To see if En and Dn have an additive effect, we fused Dn and En and Dn with Dn to produce proDn-En:GUS and pro2xDn:GUS and introduced them in Arabidopsis plants. As shown in Fig. 7a, the GUS activity was much enhanced in the transgenic Arabidopsis plants expressing these constructs compared with that in the control plants harboring only one of the fragments. Using a similar strategy, the minimal active promotor region of the rice endosperm-specific promotor of rsu3 was mapped within the 700 bp fragment upstream of its translation initiation codon (Rasmussen and Donaldson 2006). In a separate study, Petersen et al. (1996) found that while a 22 bp W1 element in the promoter of the rice chitinase gene can hardly activate its expression, the multiple tandem copies of it can drive tissue-specific expression in plants.
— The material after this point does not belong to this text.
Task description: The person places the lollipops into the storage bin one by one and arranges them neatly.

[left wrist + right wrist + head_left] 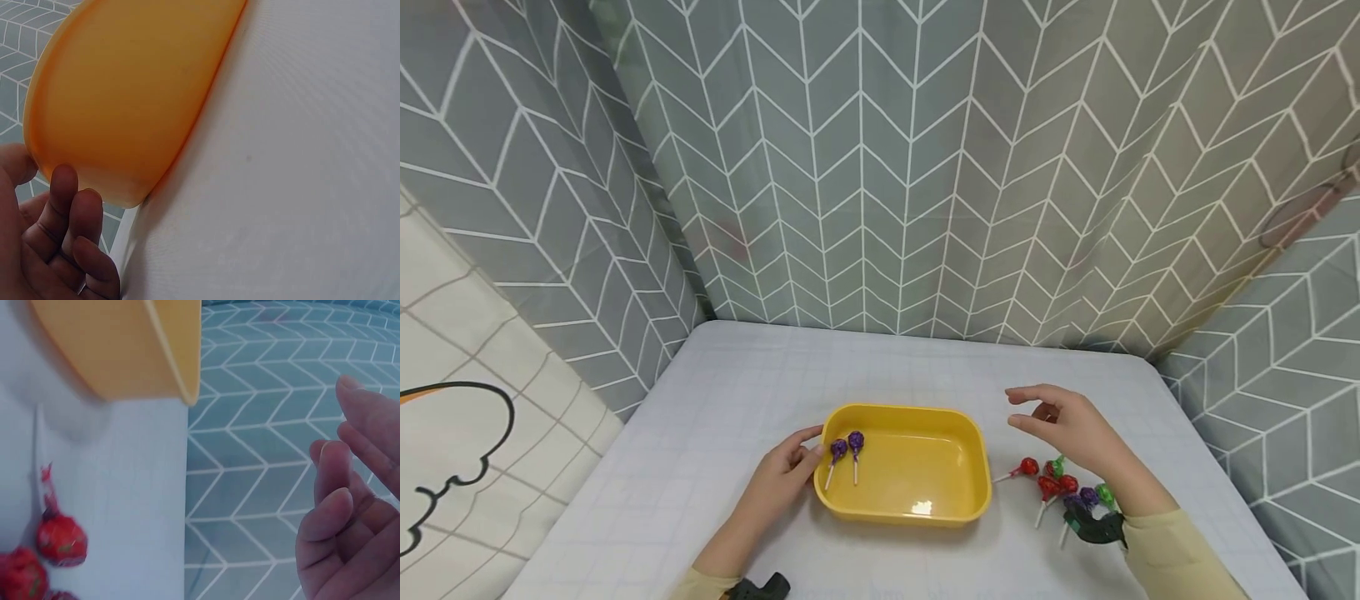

It was disappointing that none of the shorter individual or the synthetic promotor fragments exhibited the same or stronger embryo-specific activity than the full-length Emb5 promotor. The reason for this could be because the spacing between the binding site(s) of corresponding transcription factor(s) and these fragments was altered in the new constructs. This could have some negative effect on the binding to transcription factors, thus affecting the transcription efficiency of GUS. This is in agreement with the study of the 1.8-kb promotor fragment of nitrate reductase gene NIA1 where the authors found that the enhancer activity was localized to a 180-bp fragment. Three cis-elements corresponding to predicted binding motifs for homeodomain/E-box, Myb, and Alfin1 transcription factors were identified within this 180-bp fragment. However, in order to obtain a fully active synthetic promoter built from these three elements, the spacing between the homeodomain/E-box and Myb-Alfin1 sites has to be maintained to that of the native promoter (Rongchen Wang et al. 2010). Therefore, it seems that the spacing between the regulating elements in the promoters and the downstream genes is very important for the promoter activities (Blackwood and Kadonaga 1998).

In summary, through sequence analysis and expression studies of the GUS fusion constructs in Arabidopsis, we further verified the embryo-specific expression pattern of the maize Emb5 promotor. Importantly, we identified the regions that are responsible for this activity and confirmed that the 523-bp proD can replace the 1653-bp full-length promotor of Emb5 to drive the high-level and embryo-specific expression in Arabidopsis seed. Because it has comparable expression activity with the full-length promoter while it is much shorter, it could be utilized for genetic improvement of yield and quality traits in crop plants, such as cereal crops, as well as other pathway engineering studies in the future.